In the final analysis, there are those who may say it's a question of whether we should wait and see if what the commission's doing now internally will succeed. Is it a question of that? Should we wait and see if they succeed or should we go for a broader reform of the code, of the whole enforcement framework, now?
The commission is to be supported for its internal efforts. I hope they will be successful. I will be watching, as will you, from a distance, I am certain. I am hopeful that the steps they're taking will bear fruit, but I think together with that, some steps are required for broader reform.
What is required in addition is a commitment to the commission, and to the people of Ontario, that the necessary steps will be taken to ensure an effective framework to enforce human rights in this province, which is, after all, I suggest, the envy of the world in this field.
I ask you today to support the recommendation that government take steps to address the reports before it and to provide support, including legislative support, to ensure effective human rights enforcement in the province of Ontario.
Unless there are further questions, that concludes my remarks on the Human Rights Commission, the file on delay and backlog. I'll look to the Chair if there are further comments or questions to be asked.
The Chair: The members of the committee want to ask questions, and there is some time. We have to stop now and start again at 10:30, when the people from the family support plan are going to be present. I would suggest that your presentation regarding that particular problem has to be postponed until they are here. I think they would want to be here to listen to you.
Mr Tony Martin (Sault Ste Marie): I appreciate the time and the effort and the energy that have gone into looking at this by yourself and obviously those who work with you. It's important that we come to grips with how we deal with those instances when people's concerns aren't dealt with in a timely fashion.
However, I listened to the presentation by the commission last week, and some of my greatest anxieties were somewhat allayed in that there was a recognition that there was a difficulty, that there was a problem. I sensed a real commitment to come to terms with it and to do some things and that they were, as you have said, working very hard at this, working overtime and coming at it from a rather interesting perspective, making sure that those who are within the system are cognizant of the problems and beginning to work on them themselves.
My questioning to them at the time revolved around the issue of the unique circumstance that we find ourselves in: a time of tremendous economic upheaval and a time when we're bringing on board all kinds of new things, recognizing the rights of individuals and all that this brings to us by way of a need to make resolution of some sort.
Given that this is the circumstance and given that they are working as diligently as they can to come to terms with the backlog -- they gave us some figures that showed they were making some headway, particularly in the longer-term cases -- you don't share with me at least that greater sense of comfort, that when all of that allays and we do finally come out of this very difficult time and begin to move on, this thing could fall into place and we could in fact, without more expenditure of both money and human resource, be able to get a grip on this and do it in a timely and proper fashion?

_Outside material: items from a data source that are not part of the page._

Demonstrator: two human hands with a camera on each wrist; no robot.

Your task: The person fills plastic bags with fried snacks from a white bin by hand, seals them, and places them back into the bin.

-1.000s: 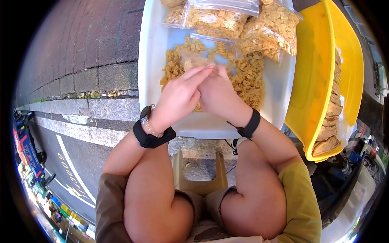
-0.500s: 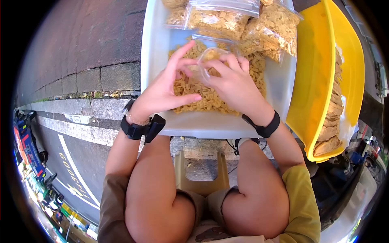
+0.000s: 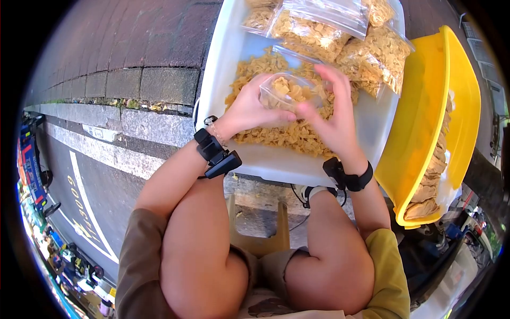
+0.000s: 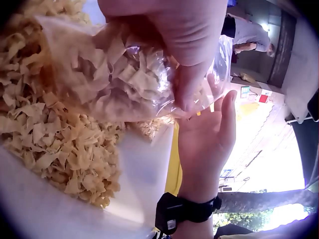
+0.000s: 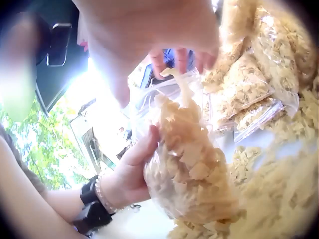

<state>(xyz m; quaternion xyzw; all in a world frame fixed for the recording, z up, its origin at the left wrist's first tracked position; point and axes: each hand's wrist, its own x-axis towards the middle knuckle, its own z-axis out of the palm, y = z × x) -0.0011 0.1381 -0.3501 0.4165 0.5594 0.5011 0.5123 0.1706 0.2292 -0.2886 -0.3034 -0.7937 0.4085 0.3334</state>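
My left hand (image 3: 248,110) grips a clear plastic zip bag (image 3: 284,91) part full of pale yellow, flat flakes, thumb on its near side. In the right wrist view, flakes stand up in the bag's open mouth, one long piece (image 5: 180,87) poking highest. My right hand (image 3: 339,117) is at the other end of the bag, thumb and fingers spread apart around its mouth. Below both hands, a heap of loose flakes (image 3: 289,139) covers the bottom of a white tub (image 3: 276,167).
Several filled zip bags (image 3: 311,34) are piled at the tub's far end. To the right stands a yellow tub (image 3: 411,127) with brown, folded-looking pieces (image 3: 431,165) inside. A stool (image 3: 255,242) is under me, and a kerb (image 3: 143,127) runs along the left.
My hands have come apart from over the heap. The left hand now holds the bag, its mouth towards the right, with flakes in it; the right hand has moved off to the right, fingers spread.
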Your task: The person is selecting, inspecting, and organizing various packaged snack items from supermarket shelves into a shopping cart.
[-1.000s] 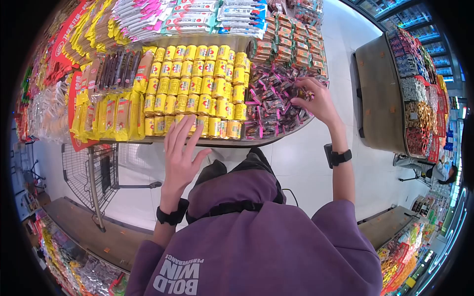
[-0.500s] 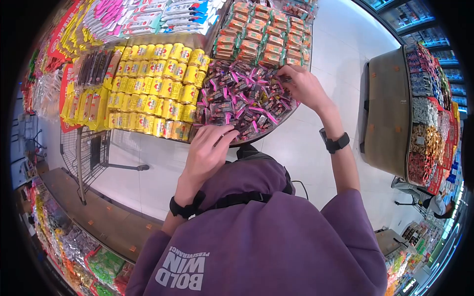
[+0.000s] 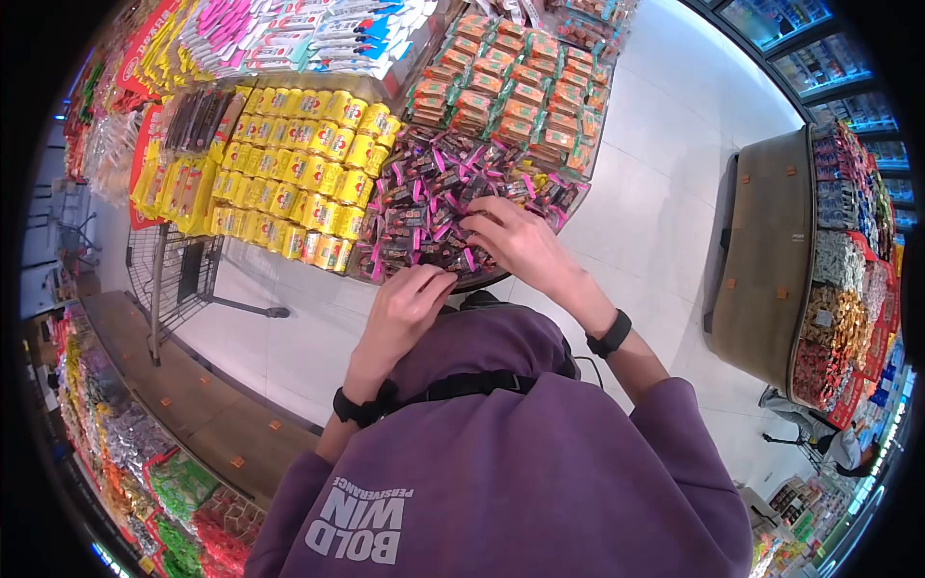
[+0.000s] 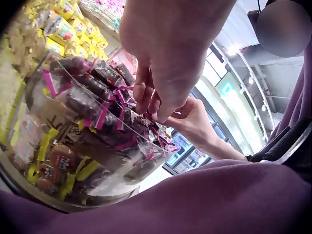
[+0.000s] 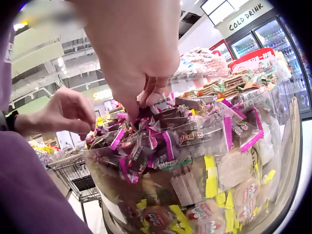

Ms Jamieson: As we look ahead to the next century, we are seeing an increasing awareness among the people of their rights. We are seeing increasingly that people are insisting that those rights be respected. That demand is certainly growing, and it's for precisely that reason that I think we're obliged to take some steps to make sure we have enforceable human rights in the province within a workable framework.
I agree that some progress has been made at the commission internally and I have commended it for that progress, particularly on the older cases. I have at the same time said I remain concerned about a number of things: the middle bulge, for example. It remains to be seen whether those changes will continue to decrease the backlog and delay problems over time.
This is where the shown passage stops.